### YOUR INSTRUCTIONS
Return the data exactly, with all pictures removed.

### RAW DATA
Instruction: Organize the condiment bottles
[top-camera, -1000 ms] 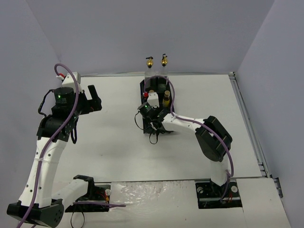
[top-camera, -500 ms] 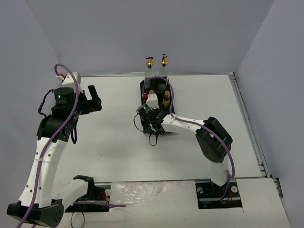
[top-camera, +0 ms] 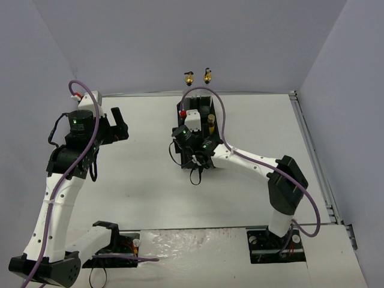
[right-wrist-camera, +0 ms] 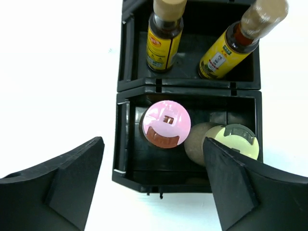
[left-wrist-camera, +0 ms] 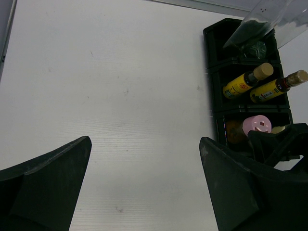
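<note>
Hovering spread wide, right gripper [right-wrist-camera: 153,140] straddles pink-capped bottle [right-wrist-camera: 167,120] (cream bottle [right-wrist-camera: 236,140] beside it), grasping nothing.

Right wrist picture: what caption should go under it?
Right gripper, jaws open, hovers over a black tray: pink-capped bottle and cream-capped bottle in one compartment, two yellow-labelled bottles in the next.

White matte worktop [top-camera: 138,174], evenly lit, soft shadows only. Boxed in by plain pale lilac-grey walls: back wall [top-camera: 180,42], left wall [top-camera: 24,66], right wall [top-camera: 354,90]. Metal rail [top-camera: 314,157] runs along the worktop's right edge, a thinner back rail [top-camera: 258,93] along its far edge, and a glossier white strip [top-camera: 198,240] crosses the near edge.
</note>
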Action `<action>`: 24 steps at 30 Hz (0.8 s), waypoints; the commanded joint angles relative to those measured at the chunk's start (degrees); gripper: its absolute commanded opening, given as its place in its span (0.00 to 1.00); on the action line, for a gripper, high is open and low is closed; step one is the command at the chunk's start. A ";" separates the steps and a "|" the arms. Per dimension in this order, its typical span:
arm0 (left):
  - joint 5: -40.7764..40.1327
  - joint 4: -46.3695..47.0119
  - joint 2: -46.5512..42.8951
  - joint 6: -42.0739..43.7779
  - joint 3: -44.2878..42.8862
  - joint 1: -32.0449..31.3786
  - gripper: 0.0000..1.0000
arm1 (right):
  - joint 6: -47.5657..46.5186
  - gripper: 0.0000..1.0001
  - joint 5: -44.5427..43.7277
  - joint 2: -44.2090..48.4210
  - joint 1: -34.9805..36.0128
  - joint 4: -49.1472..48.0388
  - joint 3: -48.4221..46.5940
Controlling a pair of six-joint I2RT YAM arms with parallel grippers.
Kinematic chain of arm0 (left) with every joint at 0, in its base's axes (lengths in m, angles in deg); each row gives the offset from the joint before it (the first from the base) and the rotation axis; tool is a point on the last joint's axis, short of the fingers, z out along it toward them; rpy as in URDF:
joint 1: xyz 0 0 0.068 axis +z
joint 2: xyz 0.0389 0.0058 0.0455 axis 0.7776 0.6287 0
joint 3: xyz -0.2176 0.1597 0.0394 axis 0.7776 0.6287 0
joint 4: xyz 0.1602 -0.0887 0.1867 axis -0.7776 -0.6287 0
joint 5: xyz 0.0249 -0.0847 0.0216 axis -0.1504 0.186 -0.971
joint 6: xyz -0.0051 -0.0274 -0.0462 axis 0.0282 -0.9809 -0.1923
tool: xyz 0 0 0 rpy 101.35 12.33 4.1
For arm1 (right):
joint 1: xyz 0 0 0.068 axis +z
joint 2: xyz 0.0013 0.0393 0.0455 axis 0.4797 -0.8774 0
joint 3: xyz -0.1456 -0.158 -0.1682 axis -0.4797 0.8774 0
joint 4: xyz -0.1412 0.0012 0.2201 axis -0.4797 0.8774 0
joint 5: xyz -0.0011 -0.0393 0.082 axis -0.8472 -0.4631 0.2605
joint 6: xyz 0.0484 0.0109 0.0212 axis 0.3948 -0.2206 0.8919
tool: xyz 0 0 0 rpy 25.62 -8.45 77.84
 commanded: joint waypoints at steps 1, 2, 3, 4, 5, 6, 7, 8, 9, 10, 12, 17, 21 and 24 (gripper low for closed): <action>0.01 2.73 -1.10 0.11 -1.63 0.45 0.92 | -0.17 0.83 -3.83 6.04 1.47 1.69 -3.39; 0.02 2.67 -1.17 0.05 -1.63 0.45 0.92 | -0.29 0.87 -3.87 7.06 1.73 1.76 -3.38; 0.09 2.59 -1.24 0.05 -1.63 0.45 0.92 | -0.37 0.91 -3.66 7.86 1.95 1.76 -3.31; 0.06 2.49 -1.30 0.05 -1.63 0.45 0.92 | -0.42 0.96 -3.58 8.98 2.07 1.71 -3.17; 0.01 2.39 -1.36 0.06 -1.62 0.45 0.92 | -0.47 1.00 -3.54 10.27 2.17 1.68 -3.01; 0.01 2.29 -1.46 0.11 -1.57 0.45 0.92 | -0.52 1.00 -3.54 12.04 2.27 1.73 -2.86; 0.01 2.26 -1.57 0.14 -1.52 0.45 0.92 | -0.66 1.00 -3.59 13.74 2.30 1.76 -2.67; 0.02 2.31 -1.69 0.13 -1.46 0.45 0.92 | -0.91 1.00 -3.71 15.31 2.24 1.76 -2.42; 0.10 2.23 -1.78 0.05 -1.46 0.45 0.92 | -1.17 1.00 -3.80 16.42 2.24 1.76 -2.24; 0.24 2.23 -1.92 -0.02 -1.32 0.45 0.92 | -1.41 1.00 -4.22 17.77 2.28 1.79 -1.90; 0.49 2.19 -2.19 -0.17 -1.05 0.45 0.92 | -1.90 1.00 -5.24 20.55 2.29 1.89 -1.29; 0.90 1.96 -2.97 -0.53 -0.62 0.36 0.92 | -3.91 1.00 -9.22 25.71 1.07 2.78 -1.07; 0.67 1.31 -4.02 -0.09 -0.49 0.36 0.92 | -4.42 1.00 -4.30 28.85 -7.02 3.50 -0.71; -0.07 0.39 -4.81 0.53 -0.67 0.27 0.92 | -5.64 1.00 -0.27 30.29 -12.78 3.47 -0.53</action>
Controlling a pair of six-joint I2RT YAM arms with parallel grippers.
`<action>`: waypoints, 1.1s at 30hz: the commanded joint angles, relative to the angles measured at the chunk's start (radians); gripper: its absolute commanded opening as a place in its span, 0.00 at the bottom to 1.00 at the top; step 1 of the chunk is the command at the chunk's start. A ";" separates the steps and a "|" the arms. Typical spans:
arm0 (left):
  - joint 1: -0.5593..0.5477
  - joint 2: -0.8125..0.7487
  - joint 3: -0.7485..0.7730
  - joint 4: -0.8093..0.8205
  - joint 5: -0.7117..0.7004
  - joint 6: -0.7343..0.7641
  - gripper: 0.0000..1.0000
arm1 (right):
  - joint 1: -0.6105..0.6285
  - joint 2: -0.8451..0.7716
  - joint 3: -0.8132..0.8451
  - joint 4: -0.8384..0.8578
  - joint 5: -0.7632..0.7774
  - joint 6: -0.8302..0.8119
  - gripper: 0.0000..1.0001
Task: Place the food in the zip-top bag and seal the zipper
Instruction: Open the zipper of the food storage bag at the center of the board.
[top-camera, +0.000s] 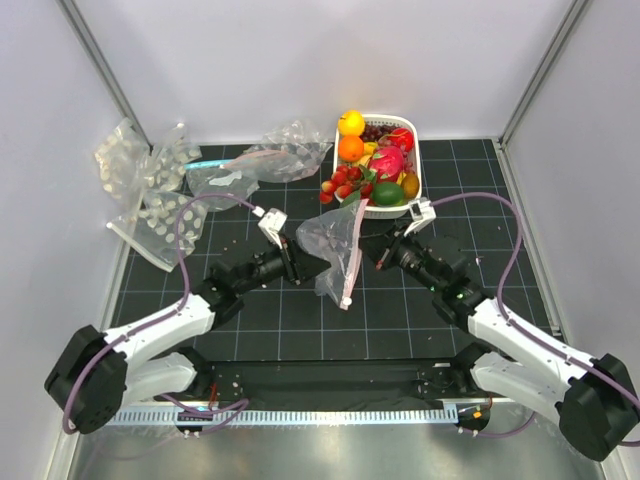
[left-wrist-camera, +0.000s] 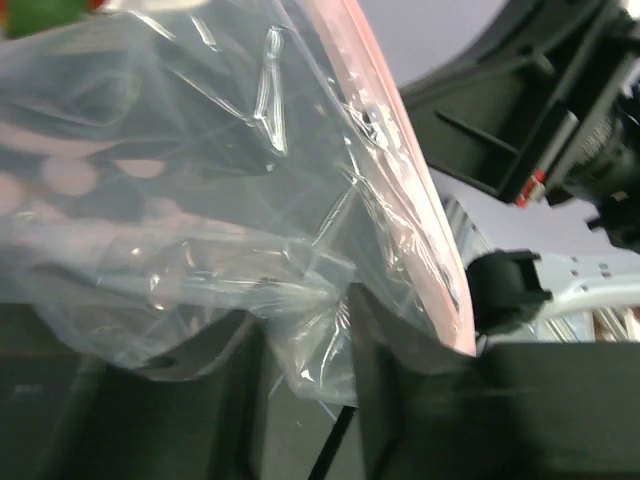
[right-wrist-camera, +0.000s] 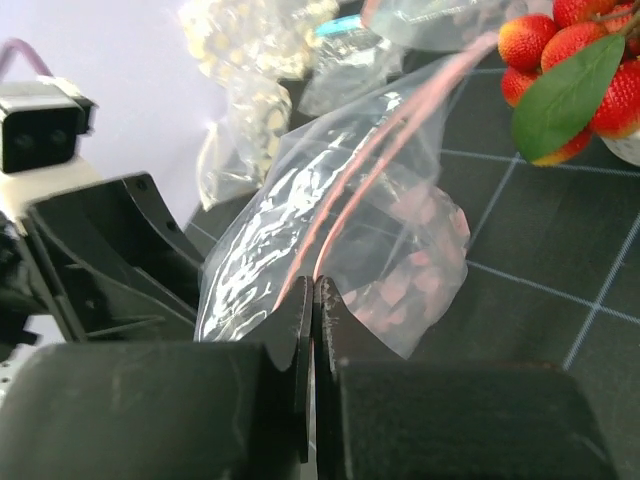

### SOLUTION FOR THIS TASK
Instruction: Organize the condiment bottles
[top-camera, -1000 ms] 
[top-camera, -500 ms] 
[top-camera, +0 ms] 
[right-wrist-camera, +0 ms] 
[left-wrist-camera, +0 ms] 
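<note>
Hovering spread wide, right gripper [right-wrist-camera: 153,140] straddles pink-capped bottle [right-wrist-camera: 167,120] (cream bottle [right-wrist-camera: 236,140] beside it), grasping nothing.

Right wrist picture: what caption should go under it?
Right gripper, jaws open, hovers over a black tray: pink-capped bottle and cream-capped bottle in one compartment, two yellow-labelled bottles in the next.

White matte worktop [top-camera: 138,174], evenly lit, soft shadows only. Boxed in by plain pale lilac-grey walls: back wall [top-camera: 180,42], left wall [top-camera: 24,66], right wall [top-camera: 354,90]. Metal rail [top-camera: 314,157] runs along the worktop's right edge, a thinner back rail [top-camera: 258,93] along its far edge, and a glossier white strip [top-camera: 198,240] crosses the near edge.
</note>
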Action `<action>`: 24 steps at 30 Hz (0.8 s), waypoints; the commanded joint angles relative to those measured at the chunk's start (degrees); gripper: its absolute commanded opening, given as its place in its span (0.00 to 1.00); on the action line, for a gripper, high is open and low is closed; step one is the command at the chunk's start. A ";" separates the steps and a "|" the arms. Per dimension in this order, its typical span:
arm0 (left):
  - joint 5: -40.7764..40.1327
  - joint 4: -46.3695..47.0119
  - joint 2: -46.5512..42.8951
  - joint 6: -42.0739..43.7779
  - joint 3: -44.2878..42.8862
  - joint 1: -32.0449..31.3786
  - gripper: 0.0000..1.0000
arm1 (right):
  - joint 6: -47.5657..46.5186
  - gripper: 0.0000..1.0001
  - joint 5: -44.5427..43.7277
  - joint 2: -44.2090..48.4210
  - joint 1: -34.9805..36.0128
  - joint 4: -49.1472..48.0388
  - joint 3: -48.4221..46.5940
Controlling a pair of six-joint I2RT YAM arms with parallel grippers.
Kinematic chain of arm0 (left) with every joint at 0, in its base's axes (lengths in m, angles in deg); each row gives the offset from the joint before it (the first from the base) and the rotation axis; tool is a point on the last joint's axis, short of the fingers, z out along it toward them; rpy as in URDF:
joint 1: xyz 0 0 0.068 axis +z
joint 2: xyz 0.0389 0.0058 0.0455 axis 0.7776 0.6287 0
joint 3: xyz -0.2176 0.1597 0.0394 axis 0.7776 0.6287 0
joint 4: xyz 0.1602 -0.0887 0.1867 axis -0.7776 -0.6287 0
joint 5: xyz 0.0249 -0.0847 0.0216 axis -0.1504 0.186 -0.971
joint 6: xyz -0.0051 -0.0274 -0.0462 axis 0.0282 -0.9809 -0.1923
tool: xyz 0 0 0 rpy 101.35 12.33 4.1
For arm1 (right):
joint 1: xyz 0 0 0.068 axis +z
joint 2: xyz 0.0013 0.0393 0.0455 axis 0.4797 -0.8774 0
joint 3: xyz -0.1456 -0.158 -0.1682 axis -0.4797 0.8774 0
joint 4: xyz -0.1412 0.0012 0.2201 axis -0.4797 0.8774 0
joint 5: xyz -0.0011 -0.0393 0.082 axis -0.8472 -0.4631 0.2605
joint 6: xyz 0.0484 0.0109 0.0212 axis 0.3948 -0.2206 0.8919
tool: xyz 0 0 0 rpy 25.62 -8.45 77.84
 commanded: joint waypoints at steps 1, 2, 3, 4, 5, 6, 7, 8, 9, 10, 12, 17, 21 and 24 (gripper low for closed): <action>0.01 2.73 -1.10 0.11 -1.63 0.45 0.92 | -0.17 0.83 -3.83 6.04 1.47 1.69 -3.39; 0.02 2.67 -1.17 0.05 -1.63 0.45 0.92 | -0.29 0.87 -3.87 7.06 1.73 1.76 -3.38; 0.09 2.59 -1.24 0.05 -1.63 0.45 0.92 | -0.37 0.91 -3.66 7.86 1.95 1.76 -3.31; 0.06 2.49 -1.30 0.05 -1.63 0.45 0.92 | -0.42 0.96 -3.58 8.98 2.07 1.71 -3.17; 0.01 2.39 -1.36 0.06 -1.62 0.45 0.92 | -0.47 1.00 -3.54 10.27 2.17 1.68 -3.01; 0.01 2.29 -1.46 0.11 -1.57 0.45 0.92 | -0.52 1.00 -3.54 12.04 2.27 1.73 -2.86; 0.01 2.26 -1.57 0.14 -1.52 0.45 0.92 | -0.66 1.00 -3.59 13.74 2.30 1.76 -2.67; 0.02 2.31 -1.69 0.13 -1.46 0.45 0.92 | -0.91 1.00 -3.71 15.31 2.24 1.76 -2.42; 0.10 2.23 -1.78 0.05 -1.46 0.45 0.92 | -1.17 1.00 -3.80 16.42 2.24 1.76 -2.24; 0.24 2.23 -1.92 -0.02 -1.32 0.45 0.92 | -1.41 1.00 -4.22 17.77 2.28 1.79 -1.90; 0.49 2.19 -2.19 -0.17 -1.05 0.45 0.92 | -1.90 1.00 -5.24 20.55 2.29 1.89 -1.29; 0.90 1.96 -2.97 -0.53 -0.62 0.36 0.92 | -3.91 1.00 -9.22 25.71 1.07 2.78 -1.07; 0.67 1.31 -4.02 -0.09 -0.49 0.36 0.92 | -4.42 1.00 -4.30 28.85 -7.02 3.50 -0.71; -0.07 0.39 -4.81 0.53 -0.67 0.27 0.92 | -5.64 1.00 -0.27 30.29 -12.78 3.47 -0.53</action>
Controlling a pair of six-joint I2RT YAM arms with parallel grippers.
`<action>`: waypoints, 1.1s at 30hz: the commanded joint angles, relative to the angles measured at the chunk's start (radians); gripper: its absolute commanded opening as a place in its span, 0.00 at the bottom to 1.00 at the top; step 1 of the chunk is the command at the chunk's start. A ";" separates the steps and a "|" the arms. Typical spans:
arm0 (left):
  - joint 1: -0.5593..0.5477
  - joint 2: -0.8125..0.7487
  - joint 3: -0.7485..0.7730
  - joint 4: -0.8093..0.8205
  - joint 5: -0.7117..0.7004
  - joint 6: -0.7343..0.7641
  - gripper: 0.0000..1.0000
arm1 (right):
  - joint 1: -0.6105..0.6285
  - joint 2: -0.8451..0.7716
  - joint 3: -0.8132..0.8451
  - joint 4: -0.8384..0.8578
  - joint 5: -0.7632..0.7774
  - joint 6: -0.8302..0.8119
  - gripper: 0.0000..1.0001
Task: Place the food in the zip-top bag and seal the zipper
Instruction: Open the zipper of the food storage bag at the center of the board.
[top-camera, +0.000s] 
[left-wrist-camera, +0.000s] 
[right-wrist-camera, +0.000s] 

At this point, the answer is complete.